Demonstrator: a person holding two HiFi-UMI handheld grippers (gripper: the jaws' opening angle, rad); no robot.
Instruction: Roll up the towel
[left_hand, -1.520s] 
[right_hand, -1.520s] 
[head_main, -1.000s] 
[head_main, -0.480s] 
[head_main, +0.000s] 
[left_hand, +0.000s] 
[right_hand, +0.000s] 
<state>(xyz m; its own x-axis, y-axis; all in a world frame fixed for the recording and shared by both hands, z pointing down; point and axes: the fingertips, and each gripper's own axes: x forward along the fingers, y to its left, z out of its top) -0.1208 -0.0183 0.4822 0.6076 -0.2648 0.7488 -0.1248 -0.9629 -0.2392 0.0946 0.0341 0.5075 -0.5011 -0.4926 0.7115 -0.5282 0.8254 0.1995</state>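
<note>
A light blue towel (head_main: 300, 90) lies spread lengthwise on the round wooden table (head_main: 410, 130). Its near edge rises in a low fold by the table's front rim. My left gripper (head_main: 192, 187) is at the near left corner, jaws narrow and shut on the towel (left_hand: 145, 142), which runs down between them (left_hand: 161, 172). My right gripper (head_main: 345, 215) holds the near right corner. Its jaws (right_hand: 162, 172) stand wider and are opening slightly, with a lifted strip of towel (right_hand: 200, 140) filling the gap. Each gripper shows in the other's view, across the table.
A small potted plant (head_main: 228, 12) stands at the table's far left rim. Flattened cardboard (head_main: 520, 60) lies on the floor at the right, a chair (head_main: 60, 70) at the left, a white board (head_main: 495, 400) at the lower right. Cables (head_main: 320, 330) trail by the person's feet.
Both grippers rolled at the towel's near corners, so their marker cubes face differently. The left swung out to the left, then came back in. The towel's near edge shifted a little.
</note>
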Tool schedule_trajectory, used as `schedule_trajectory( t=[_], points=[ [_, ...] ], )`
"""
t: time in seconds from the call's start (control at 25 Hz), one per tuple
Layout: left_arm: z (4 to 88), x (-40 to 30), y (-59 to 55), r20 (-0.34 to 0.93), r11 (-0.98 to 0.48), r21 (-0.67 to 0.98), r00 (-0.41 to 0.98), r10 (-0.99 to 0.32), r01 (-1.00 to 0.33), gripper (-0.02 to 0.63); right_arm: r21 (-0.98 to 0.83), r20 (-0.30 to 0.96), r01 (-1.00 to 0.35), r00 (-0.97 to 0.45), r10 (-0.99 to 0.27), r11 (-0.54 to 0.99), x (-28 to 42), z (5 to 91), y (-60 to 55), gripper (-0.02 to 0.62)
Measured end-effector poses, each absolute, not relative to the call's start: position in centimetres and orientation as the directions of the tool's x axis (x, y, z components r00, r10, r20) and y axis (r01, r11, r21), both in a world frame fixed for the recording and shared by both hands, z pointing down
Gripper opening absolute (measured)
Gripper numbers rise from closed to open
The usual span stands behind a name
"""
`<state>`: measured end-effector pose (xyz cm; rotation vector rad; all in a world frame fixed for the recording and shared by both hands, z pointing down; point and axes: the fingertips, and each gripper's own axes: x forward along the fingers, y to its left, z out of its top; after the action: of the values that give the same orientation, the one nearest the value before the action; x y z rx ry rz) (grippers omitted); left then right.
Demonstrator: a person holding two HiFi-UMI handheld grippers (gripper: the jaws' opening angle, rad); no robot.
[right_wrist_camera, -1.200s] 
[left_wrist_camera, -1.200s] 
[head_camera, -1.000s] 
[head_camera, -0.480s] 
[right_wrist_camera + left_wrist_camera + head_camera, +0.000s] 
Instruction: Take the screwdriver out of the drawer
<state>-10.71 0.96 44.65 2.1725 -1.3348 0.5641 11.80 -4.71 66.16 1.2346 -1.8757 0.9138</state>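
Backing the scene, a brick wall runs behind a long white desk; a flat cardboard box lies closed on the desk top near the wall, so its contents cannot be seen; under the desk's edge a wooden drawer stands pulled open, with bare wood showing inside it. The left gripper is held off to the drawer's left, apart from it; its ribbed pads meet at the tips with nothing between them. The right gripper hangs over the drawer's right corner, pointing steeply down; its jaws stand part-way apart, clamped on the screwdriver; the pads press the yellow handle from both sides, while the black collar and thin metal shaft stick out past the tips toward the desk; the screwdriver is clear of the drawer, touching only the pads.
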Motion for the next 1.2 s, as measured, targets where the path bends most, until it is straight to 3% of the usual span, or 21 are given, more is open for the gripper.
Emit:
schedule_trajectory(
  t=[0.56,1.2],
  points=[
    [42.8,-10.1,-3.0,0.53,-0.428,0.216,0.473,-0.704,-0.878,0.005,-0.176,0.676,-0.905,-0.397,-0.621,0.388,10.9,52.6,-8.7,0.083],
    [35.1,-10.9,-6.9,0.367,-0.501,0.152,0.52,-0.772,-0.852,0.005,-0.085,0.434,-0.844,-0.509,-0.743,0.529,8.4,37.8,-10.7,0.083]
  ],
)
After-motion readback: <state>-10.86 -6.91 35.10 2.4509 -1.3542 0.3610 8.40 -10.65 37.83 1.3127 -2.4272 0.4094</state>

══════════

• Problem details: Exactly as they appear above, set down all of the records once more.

• Answer:
Demonstrator: a person holding two HiFi-UMI handheld grippers (gripper: the jaws' opening angle, rad); no robot.
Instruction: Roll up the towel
[left_hand, -1.520s] 
[right_hand, -1.520s] 
[head_main, -1.000s] 
[head_main, -0.480s] 
[head_main, +0.000s] 
[left_hand, +0.000s] 
[right_hand, +0.000s] 
<state>(xyz m; its own x-axis, y-axis; all in a world frame fixed for the recording and shared by both hands, z pointing down; point and axes: the fingertips, and each gripper's own axes: x forward along the fingers, y to its left, z out of its top) -0.1208 -0.0183 0.4822 0.6076 -0.2648 0.7488 -0.1248 -0.9629 -0.2392 0.0946 0.0341 0.5075 -0.5011 -0.4926 0.7115 -0.5282 0.8254 0.1995</state>
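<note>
A light blue towel (head_main: 300, 90) lies spread lengthwise on the round wooden table (head_main: 410, 130). Its near edge rises in a low fold by the table's front rim. My left gripper (head_main: 192, 187) is at the near left corner, jaws narrow and shut on the towel (left_hand: 145, 142), which runs down between them (left_hand: 161, 172). My right gripper (head_main: 345, 215) holds the near right corner. Its jaws (right_hand: 162, 172) stand wider and are opening slightly, with a lifted strip of towel (right_hand: 200, 140) filling the gap. Each gripper shows in the other's view, across the table.
A small potted plant (head_main: 228, 12) stands at the table's far left rim. Flattened cardboard (head_main: 520, 60) lies on the floor at the right, a chair (head_main: 60, 70) at the left, a white board (head_main: 495, 400) at the lower right. Cables (head_main: 320, 330) trail by the person's feet.
Both grippers rolled at the towel's near corners, so their marker cubes face differently. The left swung out to the left, then came back in. The towel's near edge shifted a little.
</note>
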Tool schedule_trajectory, used as `schedule_trajectory( t=[_], points=[ [_, ...] ], )`
"""
t: time in seconds from the call's start (control at 25 Hz), one per tuple
Layout: left_arm: z (4 to 88), x (-40 to 30), y (-59 to 55), r20 (-0.34 to 0.93), r11 (-0.98 to 0.48), r21 (-0.67 to 0.98), r00 (-0.41 to 0.98), r10 (-0.99 to 0.32), r01 (-1.00 to 0.33), gripper (-0.02 to 0.63); right_arm: r21 (-0.98 to 0.83), r20 (-0.30 to 0.96), r01 (-1.00 to 0.35), r00 (-0.97 to 0.45), r10 (-0.99 to 0.27), r11 (-0.54 to 0.99), x (-28 to 42), z (5 to 91), y (-60 to 55), gripper (-0.02 to 0.62)
Measured end-effector poses, each absolute, not relative to the call's start: position in centimetres and orientation as the directions of the tool's x axis (x, y, z components r00, r10, r20) and y axis (r01, r11, r21), both in a world frame fixed for the recording and shared by both hands, z pointing down
Gripper opening absolute (measured)
Gripper numbers rise from closed to open
The usual span stands behind a name
"""
`<state>`: measured end-effector pose (xyz cm; rotation vector rad; all in a world frame fixed for the recording and shared by both hands, z pointing down; point and axes: the fingertips, and each gripper's own axes: x forward along the fingers, y to its left, z out of its top; after the action: of the values that give the same orientation, the one nearest the value before the action; x y z rx ry rz) (grippers omitted); left then right.
Demonstrator: a person holding two HiFi-UMI handheld grippers (gripper: the jaws' opening angle, rad); no robot.
[right_wrist_camera, -1.200s] 
[left_wrist_camera, -1.200s] 
[head_camera, -1.000s] 
[head_camera, -0.480s] 
[right_wrist_camera + left_wrist_camera + head_camera, +0.000s] 
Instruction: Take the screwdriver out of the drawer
<state>-10.71 0.96 44.65 2.1725 -1.3348 0.5641 11.80 -4.71 66.16 1.2346 -1.8757 0.9138</state>
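Backing the scene, a brick wall runs behind a long white desk; a flat cardboard box lies closed on the desk top near the wall, so its contents cannot be seen; under the desk's edge a wooden drawer stands pulled open, with bare wood showing inside it. The left gripper is held off to the drawer's left, apart from it; its ribbed pads meet at the tips with nothing between them. The right gripper hangs over the drawer's right corner, pointing steeply down; its jaws stand part-way apart, clamped on the screwdriver; the pads press the yellow handle from both sides, while the black collar and thin metal shaft stick out past the tips toward the desk; the screwdriver is clear of the drawer, touching only the pads.
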Motion for the next 1.2 s, as measured, targets where the path bends most, until it is straight to 3% of the usual span, or 21 are given, more is open for the gripper.
Emit:
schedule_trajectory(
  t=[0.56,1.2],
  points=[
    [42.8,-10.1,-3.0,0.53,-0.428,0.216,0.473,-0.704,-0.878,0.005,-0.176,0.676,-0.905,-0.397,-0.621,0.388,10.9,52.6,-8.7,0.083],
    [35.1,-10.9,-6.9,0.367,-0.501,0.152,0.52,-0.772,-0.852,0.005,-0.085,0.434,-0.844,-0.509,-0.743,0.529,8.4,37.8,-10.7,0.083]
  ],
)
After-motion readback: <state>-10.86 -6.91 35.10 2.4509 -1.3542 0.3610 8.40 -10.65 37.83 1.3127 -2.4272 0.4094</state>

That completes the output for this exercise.